What is needed: Transcribe the data in full; each line must match exactly.

Collected material:

··········

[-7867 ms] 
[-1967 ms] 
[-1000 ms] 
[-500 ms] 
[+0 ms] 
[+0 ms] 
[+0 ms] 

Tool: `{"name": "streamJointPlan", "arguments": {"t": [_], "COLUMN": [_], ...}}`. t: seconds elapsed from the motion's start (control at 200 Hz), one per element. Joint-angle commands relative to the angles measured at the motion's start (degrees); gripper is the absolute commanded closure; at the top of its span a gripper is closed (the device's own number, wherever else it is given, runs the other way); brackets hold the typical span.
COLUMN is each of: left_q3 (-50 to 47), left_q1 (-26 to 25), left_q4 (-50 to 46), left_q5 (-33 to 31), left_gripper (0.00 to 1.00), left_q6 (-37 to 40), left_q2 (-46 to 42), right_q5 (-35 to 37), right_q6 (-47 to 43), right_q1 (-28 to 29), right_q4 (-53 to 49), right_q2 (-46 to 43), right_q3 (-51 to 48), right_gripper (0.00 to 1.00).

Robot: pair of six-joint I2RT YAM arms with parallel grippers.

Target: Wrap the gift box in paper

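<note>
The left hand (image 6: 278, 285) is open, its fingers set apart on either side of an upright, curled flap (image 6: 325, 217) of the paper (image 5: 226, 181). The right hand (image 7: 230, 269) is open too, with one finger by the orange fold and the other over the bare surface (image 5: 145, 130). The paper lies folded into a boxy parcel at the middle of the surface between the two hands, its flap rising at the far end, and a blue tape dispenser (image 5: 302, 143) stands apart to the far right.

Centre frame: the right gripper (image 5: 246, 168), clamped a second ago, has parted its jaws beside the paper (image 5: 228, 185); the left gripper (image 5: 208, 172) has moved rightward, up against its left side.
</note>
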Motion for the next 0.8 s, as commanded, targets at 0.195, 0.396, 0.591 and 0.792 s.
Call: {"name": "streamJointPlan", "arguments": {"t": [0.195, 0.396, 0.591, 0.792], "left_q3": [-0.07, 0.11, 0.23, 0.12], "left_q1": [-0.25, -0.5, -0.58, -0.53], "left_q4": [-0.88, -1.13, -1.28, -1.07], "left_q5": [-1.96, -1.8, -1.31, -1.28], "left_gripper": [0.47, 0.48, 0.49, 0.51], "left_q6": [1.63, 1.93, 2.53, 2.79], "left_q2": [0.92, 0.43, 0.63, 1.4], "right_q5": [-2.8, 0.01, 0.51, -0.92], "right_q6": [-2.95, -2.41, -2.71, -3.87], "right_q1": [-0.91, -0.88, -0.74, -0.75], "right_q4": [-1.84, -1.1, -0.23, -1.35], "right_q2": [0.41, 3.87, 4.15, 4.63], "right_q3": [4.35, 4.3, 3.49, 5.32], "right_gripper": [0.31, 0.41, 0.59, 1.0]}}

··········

Solution below:
[-7867 ms] 
[-1967 ms] 
[-1000 ms] 
[-500 ms] 
[+0 ms] 
[+0 ms] 
[+0 ms] 

Tool: `{"name": "streamJointPlan", "arguments": {"t": [_], "COLUMN": [_], ...}}`. t: seconds elapsed from the motion's start (control at 200 Hz), one per element. Joint-angle commands relative to the angles measured at the motion's start (degrees); gripper is the absolute commanded closure; at the top of its span a gripper is closed (the device's own number, wherever else it is given, runs the other way); brackets hold the typical span.
COLUMN is each of: left_q3 (-50 to 47), left_q1 (-26 to 25), left_q4 (-50 to 46), left_q5 (-33 to 31), left_gripper (0.00 to 1.00), left_q6 (-37 to 40), left_q2 (-46 to 42), right_q5 (-35 to 37), right_q6 (-47 to 43), right_q1 (-28 to 29), right_q4 (-53 to 49), right_q2 (-46 to 43), right_q3 (-51 to 48), right_gripper (0.00 to 1.00).

Robot: pair of six-joint I2RT YAM arms with parallel grippers.

Target: Wrap the gift box in paper

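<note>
The left hand (image 6: 278, 285) is open, its fingers set apart on either side of an upright, curled flap (image 6: 325, 217) of the paper (image 5: 226, 181). The right hand (image 7: 230, 269) is open too, with one finger by the orange fold and the other over the bare surface (image 5: 145, 130). The paper lies folded into a boxy parcel at the middle of the surface between the two hands, its flap rising at the far end, and a blue tape dispenser (image 5: 302, 143) stands apart to the far right.

Centre frame: the right gripper (image 5: 246, 168), clamped a second ago, has parted its jaws beside the paper (image 5: 228, 185); the left gripper (image 5: 208, 172) has moved rightward, up against its left side.
</note>
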Motion for the next 0.8 s, as commanded, targets at 0.195, 0.396, 0.591 and 0.792 s.
Call: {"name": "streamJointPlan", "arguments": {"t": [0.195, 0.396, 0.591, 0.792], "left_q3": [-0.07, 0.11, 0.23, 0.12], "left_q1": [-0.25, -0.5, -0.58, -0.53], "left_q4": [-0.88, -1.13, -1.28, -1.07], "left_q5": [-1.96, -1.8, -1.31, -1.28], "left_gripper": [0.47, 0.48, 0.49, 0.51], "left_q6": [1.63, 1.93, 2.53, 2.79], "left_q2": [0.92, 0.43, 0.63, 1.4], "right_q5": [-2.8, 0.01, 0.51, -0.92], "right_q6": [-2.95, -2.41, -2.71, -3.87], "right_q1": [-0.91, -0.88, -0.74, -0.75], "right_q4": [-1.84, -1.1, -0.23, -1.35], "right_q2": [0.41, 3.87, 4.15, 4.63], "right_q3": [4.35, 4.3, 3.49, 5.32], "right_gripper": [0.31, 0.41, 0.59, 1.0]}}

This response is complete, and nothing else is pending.